### ASSIGNED TASK
Without the pictures, retype each line below exactly as it stands.

START EXERCISE DATA

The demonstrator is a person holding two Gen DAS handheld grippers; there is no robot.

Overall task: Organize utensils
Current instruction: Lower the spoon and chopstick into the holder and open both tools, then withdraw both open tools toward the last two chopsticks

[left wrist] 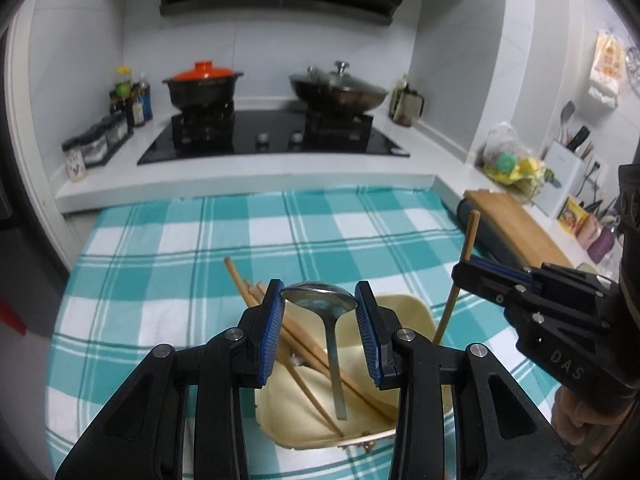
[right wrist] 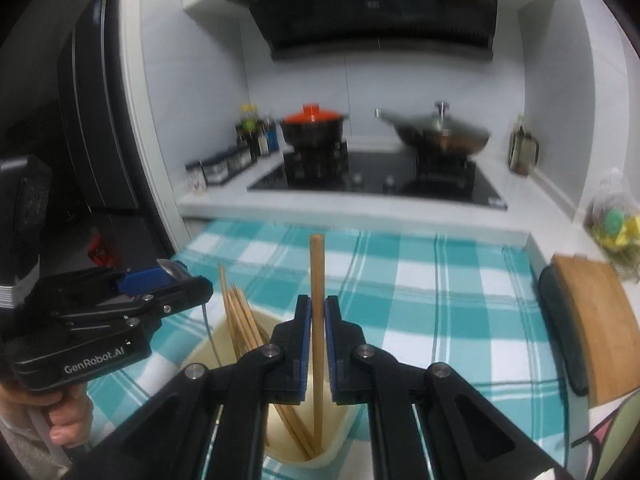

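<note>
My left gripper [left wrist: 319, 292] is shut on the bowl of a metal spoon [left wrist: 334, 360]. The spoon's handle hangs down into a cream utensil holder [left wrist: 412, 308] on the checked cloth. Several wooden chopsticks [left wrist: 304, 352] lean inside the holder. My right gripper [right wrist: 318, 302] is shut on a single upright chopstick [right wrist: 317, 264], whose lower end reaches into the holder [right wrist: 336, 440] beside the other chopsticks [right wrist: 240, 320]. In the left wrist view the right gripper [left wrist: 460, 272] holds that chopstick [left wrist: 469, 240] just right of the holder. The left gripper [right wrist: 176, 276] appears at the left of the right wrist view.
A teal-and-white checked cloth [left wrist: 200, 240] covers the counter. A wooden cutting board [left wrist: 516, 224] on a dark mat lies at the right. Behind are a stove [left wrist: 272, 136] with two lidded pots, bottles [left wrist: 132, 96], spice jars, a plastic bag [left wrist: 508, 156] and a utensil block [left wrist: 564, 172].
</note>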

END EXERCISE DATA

### TASK SOLUTION
The demonstrator is a person holding two Gen DAS handheld grippers; there is no robot.

Overall task: Organize utensils
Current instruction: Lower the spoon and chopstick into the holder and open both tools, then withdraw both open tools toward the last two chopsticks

[left wrist] 
[right wrist] 

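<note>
My left gripper [left wrist: 319, 292] is shut on the bowl of a metal spoon [left wrist: 334, 360]. The spoon's handle hangs down into a cream utensil holder [left wrist: 412, 308] on the checked cloth. Several wooden chopsticks [left wrist: 304, 352] lean inside the holder. My right gripper [right wrist: 318, 302] is shut on a single upright chopstick [right wrist: 317, 264], whose lower end reaches into the holder [right wrist: 336, 440] beside the other chopsticks [right wrist: 240, 320]. In the left wrist view the right gripper [left wrist: 460, 272] holds that chopstick [left wrist: 469, 240] just right of the holder. The left gripper [right wrist: 176, 276] appears at the left of the right wrist view.
A teal-and-white checked cloth [left wrist: 200, 240] covers the counter. A wooden cutting board [left wrist: 516, 224] on a dark mat lies at the right. Behind are a stove [left wrist: 272, 136] with two lidded pots, bottles [left wrist: 132, 96], spice jars, a plastic bag [left wrist: 508, 156] and a utensil block [left wrist: 564, 172].
</note>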

There is no more to the output, and the exercise is done.